Encore un long silence pesa sur la terrasse alors que la nuit commença à tomber. Le serveur fut irruption et proposa de prendre la commande. Ce qui soulagea les trois filles, mal à l’aise de ne voir personne répondre. « La même chose » demandèrent les trois filles d’une voix assurée.

Caroline reprit ses esprits et répliqua « Mais je suis complètement d’accord avec toi, sur tous les points. Aujourd’hui encore je trouve cela idiot. Mais ce que je veux dire ici, c’est que jamais je n’ai de remords. Même pas aujourd’hui. Même si j’avoue que mon excuse est bidon, même si j’avoue que je me suis trompée et que je suis certainement passée à côté de l’homme de ma vie, je ne regrette rien. Ce “truc” est apparu et a disparu en une seconde. Quand je l’ai croisé dans cette rue mon coeur a explosé et après sa phrase il s’est éparpillé dans tout mon corps comme s’il n’existait plus. Je ne suis pas malheureuse de cette décision. Je ne suis pas partie à contre-coeur et je ne suis pas triste de me dire que jamais je ne le reverrais. Le “truc” a disparu sans aucune explication.

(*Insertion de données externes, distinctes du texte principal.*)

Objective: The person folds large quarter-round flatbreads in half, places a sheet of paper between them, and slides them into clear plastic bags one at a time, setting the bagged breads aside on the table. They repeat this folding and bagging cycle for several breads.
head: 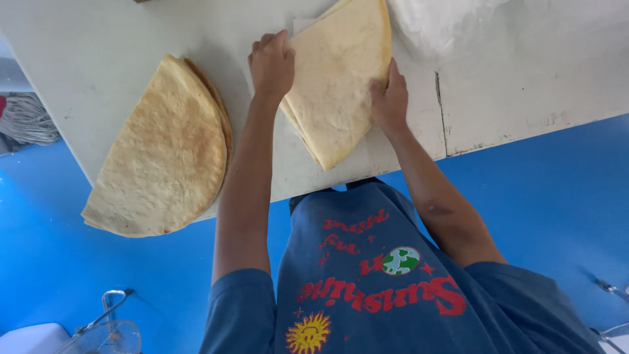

  • Alors, ce n’était pas l’homme de ta vie, tout simplement dit Camille
  • Ou alors t’es lesbienne, répliqua Pauline »

Cette phrase sortant de la bouche de son amie a déclenché chez Caroline un regard tueur et méprisant. Aucun mot n’est sorti de sa bouche, mais les deux filles ont compris que cette réplique n’était pas du goût de Caroline. Pauline le compris très vite et s’est senti obligé de répondre d’un ton léger « Je plaisante ».

« Alors, tu n’as jamais eu d’amoureux au collège ou au lycée ? Enchaîna Camille.

  • Jamais ! Répondit hâtivement Caroline comme pour se dépêcher de changer de sujet.  J’ai déjà eu un ami très proche, un “best” comme on disait à l’époque. Je l’adorais et lui aussi en retour. Un jour il m’a proposé furtivement qu’on soit plus que des amis mais j’ai refusé. Pas verbalement, mais j’ai ignoré ses allusions pour le laisser dans le doute, j’avais peur qu’on ne soit plus amis après ça.
  • Pourquoi tu n’as pas voulu aller plus loin ? dit Camille
  • Il était moche, répondit Caroline. »

Pauline pouffa de rire et dit : « T’as raison ! Une jolie fille comme toi ne peut pas se balader avec un homme laid.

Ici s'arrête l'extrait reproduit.